Every application needs to store data somewhere. But not all data is the same, and not all storage needs are equal. A social media app storing billions of posts has very different requirements from a banking system tracking account balances.

This diversity in data and access patterns has led to a rich ecosystem of database types, each optimized for specific use cases. Understanding these types is not just academic. The database you choose fundamentally shapes your application's architecture, performance characteristics, and operational complexity.
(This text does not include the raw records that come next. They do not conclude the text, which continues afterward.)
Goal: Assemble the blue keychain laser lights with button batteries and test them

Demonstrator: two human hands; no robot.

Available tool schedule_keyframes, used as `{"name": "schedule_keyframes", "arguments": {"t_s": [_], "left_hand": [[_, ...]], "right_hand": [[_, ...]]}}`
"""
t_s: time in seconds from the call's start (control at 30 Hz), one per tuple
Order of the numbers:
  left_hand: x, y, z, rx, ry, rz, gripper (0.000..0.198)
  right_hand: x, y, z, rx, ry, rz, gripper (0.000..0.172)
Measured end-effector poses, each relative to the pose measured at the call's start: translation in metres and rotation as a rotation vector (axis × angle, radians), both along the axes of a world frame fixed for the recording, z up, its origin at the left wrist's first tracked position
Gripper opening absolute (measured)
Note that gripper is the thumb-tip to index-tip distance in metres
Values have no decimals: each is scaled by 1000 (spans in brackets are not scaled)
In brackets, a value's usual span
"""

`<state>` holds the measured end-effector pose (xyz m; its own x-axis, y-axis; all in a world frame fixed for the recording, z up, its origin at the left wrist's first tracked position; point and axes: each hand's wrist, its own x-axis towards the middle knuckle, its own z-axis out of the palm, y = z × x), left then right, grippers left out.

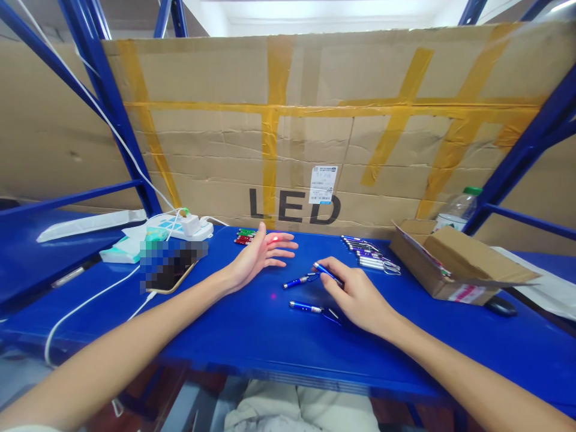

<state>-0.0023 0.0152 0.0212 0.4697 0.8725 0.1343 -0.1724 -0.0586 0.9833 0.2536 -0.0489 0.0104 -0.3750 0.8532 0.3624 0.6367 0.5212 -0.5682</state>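
My right hand (pixel 353 291) is closed around a blue laser pointer (pixel 327 274) that points up and to the left. A red glow falls on the fingers of my left hand (pixel 265 252), which is held open above the table with its palm turned to the right. Two more blue pens lie between and below my hands: one pen-shaped pointer (pixel 296 282) just left of the held one, another pointer (pixel 306 307) nearer the front. A small pink-red dot shows on the blue tabletop (pixel 265 336) below my left hand.
Green and red pens (pixel 245 237) lie behind my left hand. Several blue and silver pens (pixel 364 252) sit at the right, beside an open cardboard box (pixel 450 258). A phone (pixel 177 270), cables and a power strip (pixel 180 227) occupy the left. A large carton (pixel 202 150) stands behind.
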Motion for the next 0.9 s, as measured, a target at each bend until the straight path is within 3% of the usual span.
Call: {"name": "schedule_keyframes", "arguments": {"t_s": [0.17,0.37,0.5,0.77,0.9], "left_hand": [[0,0,1,1,1,1,85],[-1,1,-1,1,-10,-7,86],[-1,3,-2,0,4,-9,86],[0,2,-3,0,22,-16,88],[-1,3,-2,1,18,-13,87]], "right_hand": [[-2,0,0,-119,-130,104,32],[-3,-4,0,-68,-7,134,34],[-5,-4,-2,-99,-90,243,31],[-3,-1,-2,-91,-98,74,40],[-2,-4,0,-105,-99,73,38]]}}
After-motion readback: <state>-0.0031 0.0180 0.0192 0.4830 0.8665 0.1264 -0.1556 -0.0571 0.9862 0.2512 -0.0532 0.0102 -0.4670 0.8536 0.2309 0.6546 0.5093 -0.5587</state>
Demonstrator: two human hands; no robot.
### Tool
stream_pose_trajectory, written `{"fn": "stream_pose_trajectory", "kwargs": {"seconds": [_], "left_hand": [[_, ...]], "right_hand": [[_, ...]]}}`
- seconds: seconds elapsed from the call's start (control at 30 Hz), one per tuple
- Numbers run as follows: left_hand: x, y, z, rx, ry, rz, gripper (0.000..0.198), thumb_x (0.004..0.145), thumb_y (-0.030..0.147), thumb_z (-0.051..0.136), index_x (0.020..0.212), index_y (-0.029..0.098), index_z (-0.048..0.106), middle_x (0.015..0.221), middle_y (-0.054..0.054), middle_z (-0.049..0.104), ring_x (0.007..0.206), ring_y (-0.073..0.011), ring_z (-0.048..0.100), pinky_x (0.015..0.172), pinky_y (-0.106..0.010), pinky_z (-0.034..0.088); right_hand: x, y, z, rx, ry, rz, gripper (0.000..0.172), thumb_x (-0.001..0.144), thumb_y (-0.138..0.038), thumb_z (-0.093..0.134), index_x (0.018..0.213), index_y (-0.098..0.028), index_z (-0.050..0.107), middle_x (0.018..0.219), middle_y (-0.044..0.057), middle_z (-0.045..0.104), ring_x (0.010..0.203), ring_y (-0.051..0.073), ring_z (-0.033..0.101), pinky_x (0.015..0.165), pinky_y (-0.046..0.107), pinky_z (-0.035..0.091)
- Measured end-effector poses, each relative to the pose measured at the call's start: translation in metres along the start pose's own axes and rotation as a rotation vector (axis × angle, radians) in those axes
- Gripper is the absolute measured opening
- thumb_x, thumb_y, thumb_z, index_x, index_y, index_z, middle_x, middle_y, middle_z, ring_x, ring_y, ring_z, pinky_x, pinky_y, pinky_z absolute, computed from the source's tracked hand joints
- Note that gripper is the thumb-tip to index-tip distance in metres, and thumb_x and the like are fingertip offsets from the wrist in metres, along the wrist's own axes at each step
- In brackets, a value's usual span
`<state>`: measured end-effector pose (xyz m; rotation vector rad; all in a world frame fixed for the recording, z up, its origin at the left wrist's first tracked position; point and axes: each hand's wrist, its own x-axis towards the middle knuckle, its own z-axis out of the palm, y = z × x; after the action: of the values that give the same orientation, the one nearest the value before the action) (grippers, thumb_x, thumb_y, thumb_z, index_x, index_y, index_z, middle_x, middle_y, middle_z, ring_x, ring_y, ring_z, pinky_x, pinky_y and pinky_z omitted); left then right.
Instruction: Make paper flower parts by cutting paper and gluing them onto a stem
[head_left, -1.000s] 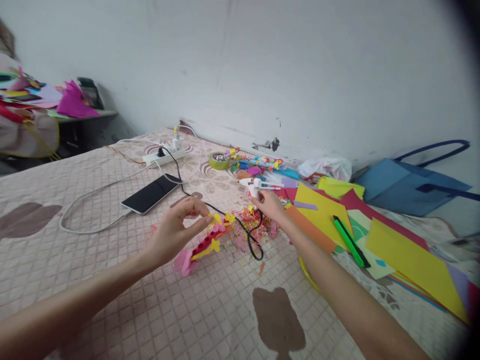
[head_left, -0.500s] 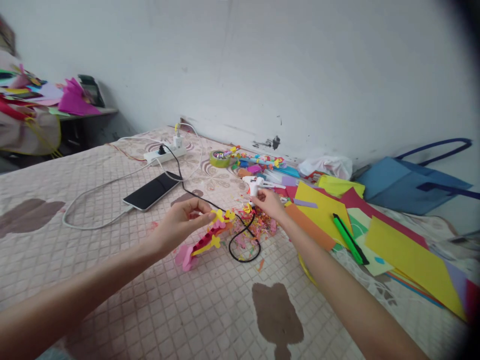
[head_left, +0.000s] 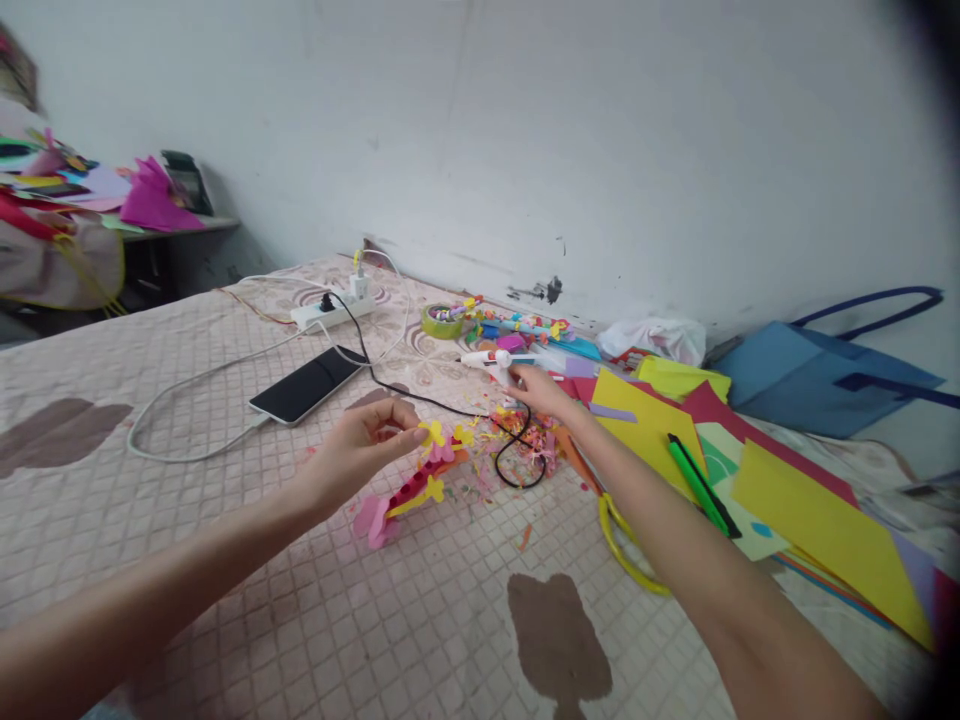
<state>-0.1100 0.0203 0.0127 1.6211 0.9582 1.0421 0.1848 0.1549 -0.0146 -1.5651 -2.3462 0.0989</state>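
The right hand is closing around the white glue gun and has turned it since half a second ago: it was standing with its handle down then, and now it is lying nearly level, nozzle pointing left. Its black cord is trailing differently too, the loop now lying further right, beside the heap of paper scraps. The left hand is keeping much the same place, pinching a small yellow paper flower between thumb and fingertips at the upper end of the red and pink paper piece, which is resting on the patterned bed cover. A yellow ring-shaped handle is showing more now by the right forearm, though the arm is still covering part of it, so what it belongs to is hard to tell. A green marker is lying on the coloured paper sheets, which run out of view to the right; any print on it is too small to read. The phone is lying screen dark, with no writing visible.
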Motion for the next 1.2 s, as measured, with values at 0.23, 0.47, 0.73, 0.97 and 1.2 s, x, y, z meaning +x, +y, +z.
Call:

In this chapter, you will learn:

The major categories of databases and what makes each unique
Key characteristics and trade-offs of different database types
How to match database types to specific use cases
Real-world examples of where each type excels
How to think about database selection in system design interviews

This chapter provides the landscape. The following chapters will dive deeper into specific comparisons and concepts like ACID transactions and data modeling that cut across database types.

Why Different Database Types Exist

In the early days of computing, relational databases dominated. Oracle, MySQL, PostgreSQL, SQL Server. They handled everything from inventory systems to websites. For many use cases, they still do.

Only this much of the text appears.